**EXERCISE INSTRUCTIONS:** Each line from the start of the data below through the one containing "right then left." must be reproduced exactly.

**SUPPLIED DATA:**
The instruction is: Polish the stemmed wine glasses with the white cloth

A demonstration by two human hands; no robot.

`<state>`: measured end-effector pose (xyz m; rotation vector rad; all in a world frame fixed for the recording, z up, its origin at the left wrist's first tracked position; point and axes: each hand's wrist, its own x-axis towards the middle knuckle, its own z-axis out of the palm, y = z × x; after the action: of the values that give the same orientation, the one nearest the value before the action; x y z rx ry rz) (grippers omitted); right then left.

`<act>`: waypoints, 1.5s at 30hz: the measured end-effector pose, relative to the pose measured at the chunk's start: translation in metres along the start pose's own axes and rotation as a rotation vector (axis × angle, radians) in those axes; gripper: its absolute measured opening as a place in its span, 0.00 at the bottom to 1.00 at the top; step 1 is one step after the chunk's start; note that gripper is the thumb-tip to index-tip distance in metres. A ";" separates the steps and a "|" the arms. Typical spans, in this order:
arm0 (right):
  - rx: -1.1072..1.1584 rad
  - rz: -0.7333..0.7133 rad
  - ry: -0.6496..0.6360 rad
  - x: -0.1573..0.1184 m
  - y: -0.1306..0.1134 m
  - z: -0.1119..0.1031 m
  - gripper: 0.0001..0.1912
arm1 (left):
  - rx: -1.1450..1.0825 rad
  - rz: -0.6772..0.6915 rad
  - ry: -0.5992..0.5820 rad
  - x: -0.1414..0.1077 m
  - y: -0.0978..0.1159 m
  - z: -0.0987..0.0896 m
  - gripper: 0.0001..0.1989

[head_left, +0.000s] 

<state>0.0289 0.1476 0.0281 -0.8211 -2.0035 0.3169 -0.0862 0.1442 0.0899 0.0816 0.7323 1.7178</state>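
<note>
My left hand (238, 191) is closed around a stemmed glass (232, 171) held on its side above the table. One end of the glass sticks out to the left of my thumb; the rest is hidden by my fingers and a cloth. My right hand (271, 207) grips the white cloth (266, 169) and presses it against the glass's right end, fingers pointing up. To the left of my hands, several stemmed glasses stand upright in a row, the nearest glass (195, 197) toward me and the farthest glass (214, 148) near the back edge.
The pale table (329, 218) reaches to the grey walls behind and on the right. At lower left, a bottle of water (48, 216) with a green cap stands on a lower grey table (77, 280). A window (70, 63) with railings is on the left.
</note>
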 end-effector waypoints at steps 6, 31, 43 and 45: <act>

**WRITTEN RESPONSE:**
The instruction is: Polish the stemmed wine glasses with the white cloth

A demonstration by two human hands; no robot.

`<state>`: measured end-effector pose (xyz m; rotation vector rad; all in a world frame fixed for the recording, z up, its origin at the left wrist's first tracked position; point and axes: each hand's wrist, its own x-axis towards the middle knuckle, its own z-axis out of the palm, y = z × x; after the action: of the values that give the same orientation, the one nearest the value before the action; x y z rx ry rz) (grippers omitted); right then left.

The required output has now been supplied.